Assignment –
Up to and including the line with "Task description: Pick", please reproduce the lines below exactly, beginning with the first.

*** Opening Excerpted data ***

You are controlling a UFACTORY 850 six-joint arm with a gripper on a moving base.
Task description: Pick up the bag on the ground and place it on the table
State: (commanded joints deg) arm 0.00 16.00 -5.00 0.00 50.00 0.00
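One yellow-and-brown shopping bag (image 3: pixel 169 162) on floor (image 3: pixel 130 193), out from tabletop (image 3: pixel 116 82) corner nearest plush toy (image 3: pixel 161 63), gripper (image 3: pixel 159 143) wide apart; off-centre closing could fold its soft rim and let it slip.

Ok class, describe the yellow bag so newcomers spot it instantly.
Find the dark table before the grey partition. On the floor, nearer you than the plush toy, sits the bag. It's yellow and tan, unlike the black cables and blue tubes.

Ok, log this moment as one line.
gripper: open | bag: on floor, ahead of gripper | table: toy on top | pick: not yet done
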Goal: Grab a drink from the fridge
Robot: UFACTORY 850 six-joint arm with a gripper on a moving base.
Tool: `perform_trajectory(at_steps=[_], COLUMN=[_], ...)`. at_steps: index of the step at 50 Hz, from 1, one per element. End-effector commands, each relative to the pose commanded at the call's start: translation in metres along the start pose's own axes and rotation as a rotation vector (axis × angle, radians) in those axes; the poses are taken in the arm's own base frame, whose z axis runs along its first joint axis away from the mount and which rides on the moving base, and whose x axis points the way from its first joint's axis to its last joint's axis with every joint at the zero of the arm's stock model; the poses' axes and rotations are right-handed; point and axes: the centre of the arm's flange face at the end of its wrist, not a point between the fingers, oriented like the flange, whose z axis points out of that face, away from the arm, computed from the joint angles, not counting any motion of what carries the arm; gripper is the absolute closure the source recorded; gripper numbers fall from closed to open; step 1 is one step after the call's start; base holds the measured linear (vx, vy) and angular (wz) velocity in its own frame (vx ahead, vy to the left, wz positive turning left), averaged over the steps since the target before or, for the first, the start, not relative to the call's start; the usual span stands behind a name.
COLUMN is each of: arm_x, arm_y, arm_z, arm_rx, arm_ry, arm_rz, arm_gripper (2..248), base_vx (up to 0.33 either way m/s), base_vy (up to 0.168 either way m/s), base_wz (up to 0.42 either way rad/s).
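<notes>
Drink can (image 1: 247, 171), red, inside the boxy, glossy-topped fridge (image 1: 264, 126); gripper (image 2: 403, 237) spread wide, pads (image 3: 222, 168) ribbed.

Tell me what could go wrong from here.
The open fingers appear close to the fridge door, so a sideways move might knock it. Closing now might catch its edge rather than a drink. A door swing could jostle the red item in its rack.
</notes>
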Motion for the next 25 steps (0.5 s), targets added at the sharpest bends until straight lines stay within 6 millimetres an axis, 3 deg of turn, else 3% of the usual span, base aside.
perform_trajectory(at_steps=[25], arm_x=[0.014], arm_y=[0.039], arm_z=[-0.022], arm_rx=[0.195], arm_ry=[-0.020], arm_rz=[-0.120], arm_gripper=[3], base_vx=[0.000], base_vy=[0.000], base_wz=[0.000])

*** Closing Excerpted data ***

Task answer –
You are controlling a UFACTORY 850 six-joint arm with a gripper on a moving base.
Task description: Pick up the bag on the ground and place it on the table

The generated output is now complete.